- [To do]: Could the lines from the top of the material to the line that contains "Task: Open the" be retyped exactly, both included and pictures omitted?

-------- Data section

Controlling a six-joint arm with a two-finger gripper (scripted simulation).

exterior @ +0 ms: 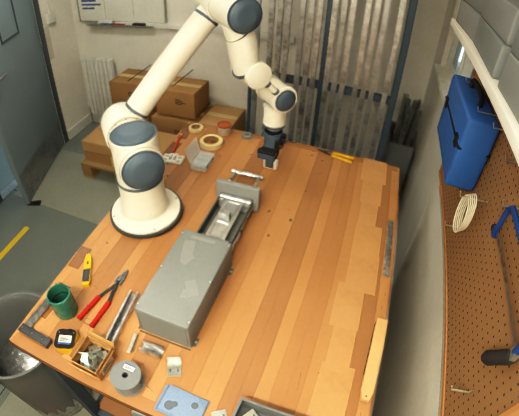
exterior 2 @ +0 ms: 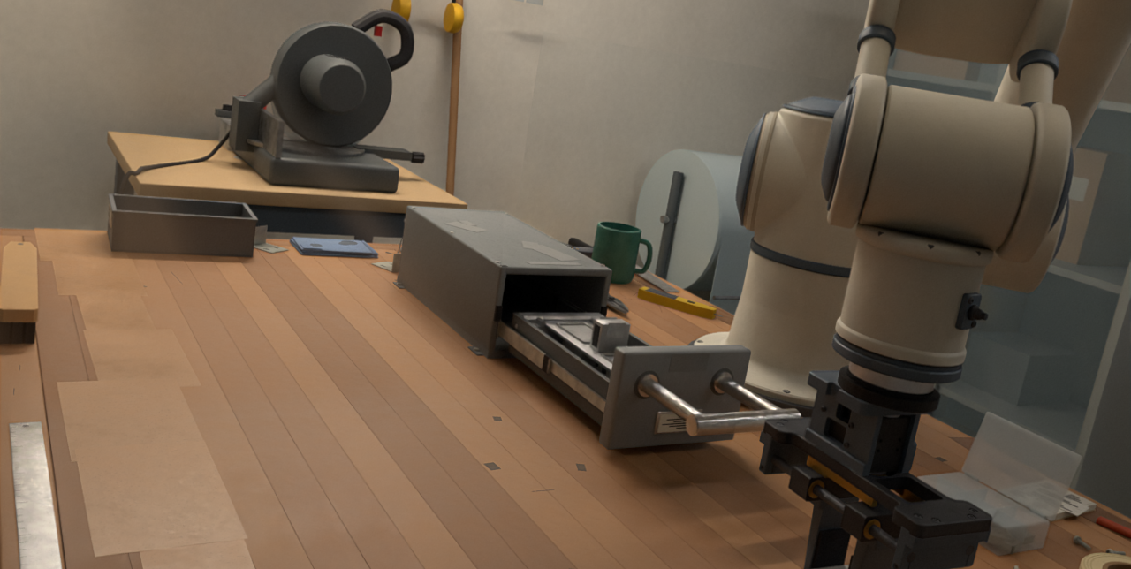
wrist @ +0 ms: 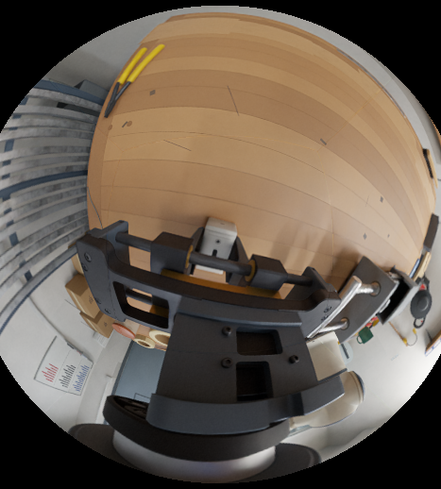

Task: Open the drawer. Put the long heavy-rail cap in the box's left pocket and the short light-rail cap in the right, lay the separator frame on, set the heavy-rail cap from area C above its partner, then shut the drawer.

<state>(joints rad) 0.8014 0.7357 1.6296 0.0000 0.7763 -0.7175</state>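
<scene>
A small white rail cap [wrist: 219, 237] stands on the bench at the far end of the table, between my fingers. My gripper [exterior: 270, 161] is lowered around it and is closing; I cannot tell whether it grips the cap. The cap [exterior: 273, 163] shows just under the fingers in the side camera. The drawer [exterior: 230, 209] is pulled out of the grey cabinet [exterior: 184, 286], its bar handle [exterior 2: 716, 410] just beside my gripper [exterior 2: 842, 542]. Inside the drawer lies a metal tray with a small grey block [exterior 2: 609, 332] on it.
The drawer handle [exterior: 245, 174] is close on my near side. Yellow-handled pliers [exterior: 341, 157] lie toward the far edge. A clear plastic case [exterior: 200, 159], tape rolls [exterior: 211, 142] and boxes sit by the arm's base. The wide bench to the right is bare wood.
</scene>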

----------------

- [Written answer]:
Controlling a six-joint arm with a two-finger gripper (scripted simulation).

exterior @ +0 ms: 
exterior 2 @ +0 ms: 
wrist @ +0 ms: 

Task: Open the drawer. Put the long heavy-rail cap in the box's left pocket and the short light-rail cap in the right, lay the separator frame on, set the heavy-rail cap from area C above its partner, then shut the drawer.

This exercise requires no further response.